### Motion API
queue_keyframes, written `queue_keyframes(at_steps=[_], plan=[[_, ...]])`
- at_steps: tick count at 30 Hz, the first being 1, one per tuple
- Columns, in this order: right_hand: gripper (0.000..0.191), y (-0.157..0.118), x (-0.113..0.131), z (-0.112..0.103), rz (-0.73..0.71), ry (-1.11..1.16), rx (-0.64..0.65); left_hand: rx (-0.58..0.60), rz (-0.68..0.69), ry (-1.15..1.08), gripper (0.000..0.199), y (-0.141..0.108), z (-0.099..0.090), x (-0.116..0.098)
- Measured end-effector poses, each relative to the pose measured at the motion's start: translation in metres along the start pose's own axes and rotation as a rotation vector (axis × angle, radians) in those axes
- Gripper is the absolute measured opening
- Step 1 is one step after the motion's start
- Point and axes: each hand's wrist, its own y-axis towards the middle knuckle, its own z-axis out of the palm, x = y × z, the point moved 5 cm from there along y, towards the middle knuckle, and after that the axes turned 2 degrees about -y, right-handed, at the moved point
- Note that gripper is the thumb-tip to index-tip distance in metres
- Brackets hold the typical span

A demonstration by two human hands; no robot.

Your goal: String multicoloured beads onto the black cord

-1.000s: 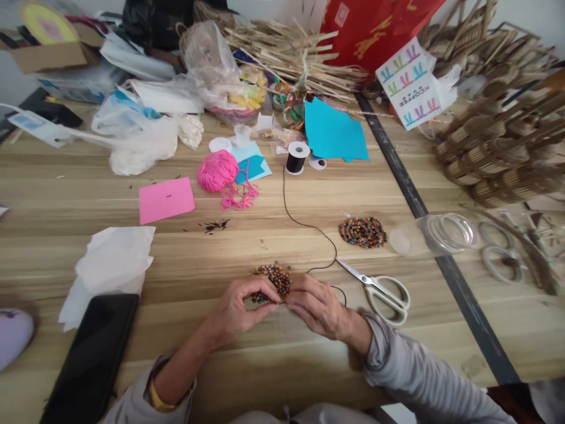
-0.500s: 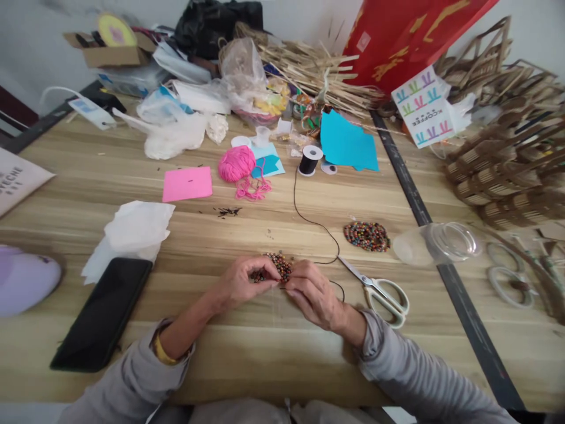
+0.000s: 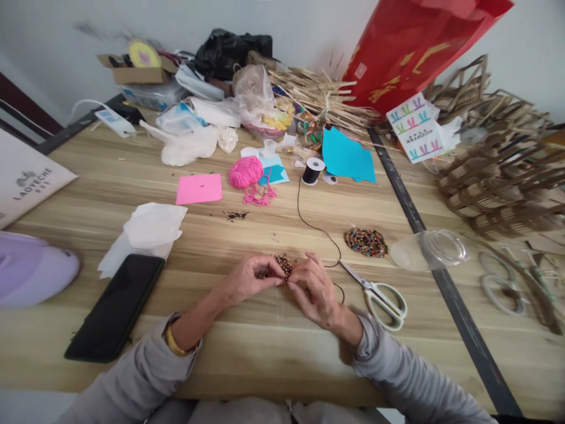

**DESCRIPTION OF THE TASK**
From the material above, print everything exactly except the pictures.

**EXERCISE RESPONSE**
### Motion API
queue_keyframes, written `queue_keyframes(at_steps=[_], plan=[[_, ...]])`
- at_steps: tick count at 30 Hz, the first being 1, one per tuple
- Columns, in this order: right_hand: gripper (0.000..0.191), y (-0.157..0.118), x (-0.113..0.131), z (-0.112..0.103), rz (-0.73..0.71), ry (-1.11..1.16), rx (-0.64..0.65); left_hand: rx (-0.58..0.60), rz (-0.68..0.69), ry (-1.15..1.08), gripper (0.000..0.199), y (-0.141..0.108), z (-0.099..0.090), x (-0.116..0.098)
- Measured end-effector poses, each relative to the pose measured at the motion's start: translation in metres along the start pose's own axes and rotation as a rotation vector (axis × angle, radians) in those axes
- Gripper is the absolute measured opening
- Step 1 is one step after the motion's start
- Point and axes: each hand's wrist, its own y-axis towards the middle knuckle, its own z-axis out of the palm, x = y × z, the point moved 5 cm from there along y, towards the middle knuckle, and after that the axes turned 2 degrees about -y, right-handed, at the moved point
- Note that gripper is the thumb-tip to index-tip distance in metres
- Brackets hold the typical span

A demonstration by two human hands; no robot.

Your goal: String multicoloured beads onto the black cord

-1.000s: 
-0.500s: 
+0.000s: 

The answer has now been finished.